Ein Gespräch mit Konrad Weiß Rückblick auf den Vereinigungsprozeß
"Blätter": Am 3. Oktober 1990 erfolgt der Beitritt der DDR zur Bundesrepublik - der Abschluß eines Prozesses, mit dem wir es ein Jahr lang zu tun gehabt haben, ist in Sicht. Die Unübersichtlichkeit schwindet. Wie bewerten Sie den Vereinigungsprozeß vom jetzt absehbar gewordenen Ende her?
Konrad Weiß: Was wir erreicht haben, ist noch kein Ende, denn im Grunde genommen beginnen mit der Einigung die Probleme erst.

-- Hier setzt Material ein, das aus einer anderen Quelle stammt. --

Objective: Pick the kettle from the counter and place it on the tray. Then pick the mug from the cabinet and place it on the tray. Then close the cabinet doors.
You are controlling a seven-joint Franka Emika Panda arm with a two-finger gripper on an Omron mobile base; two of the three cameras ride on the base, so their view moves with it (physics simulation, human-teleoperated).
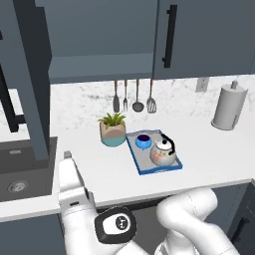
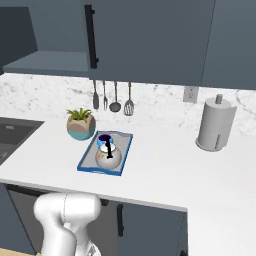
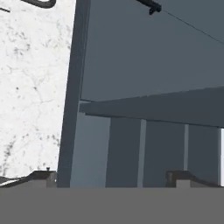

Der 3. Oktober ist ein äußerlicher Termin. Das, was jetzt noch zusammenwachsen muß, braucht Zeit, und darüber werden sicherlich noch einige Jahre, ein Jahrzehnt, wenn nicht gar eine Generation vergehen. Man kann sicher viele Äußerlichkeiten zusammenbringen, innerhalb von einem Jahr die Autokennzeichen und die Postleitzahlen verändern, das ist alles nicht so schwierig. Mittelfristig gesehen kann man vielleicht auch die Wirtschaft aufeinander einstimmen, obwohl es da erhebliche Probleme gibt - ich denke schon, daß das gelingen wird.
"Blätter": Die Perspektive "Armenhaus Ex-DDR", ein "deutsches Mezzogiorno", von dem Jens Reich gesprochen hat, sehen Sie nicht?
Weiß: Mittelfristig nicht. Die sehe ich für den Augenblick. Fünf, sechs Jahre wird es sicher brauchen, bis man einigermaßen aus dieser Talsohle, in die wir noch gar nicht richtig runtergetaucht sind, rauskommt. Es wird also noch tiefer reingehen.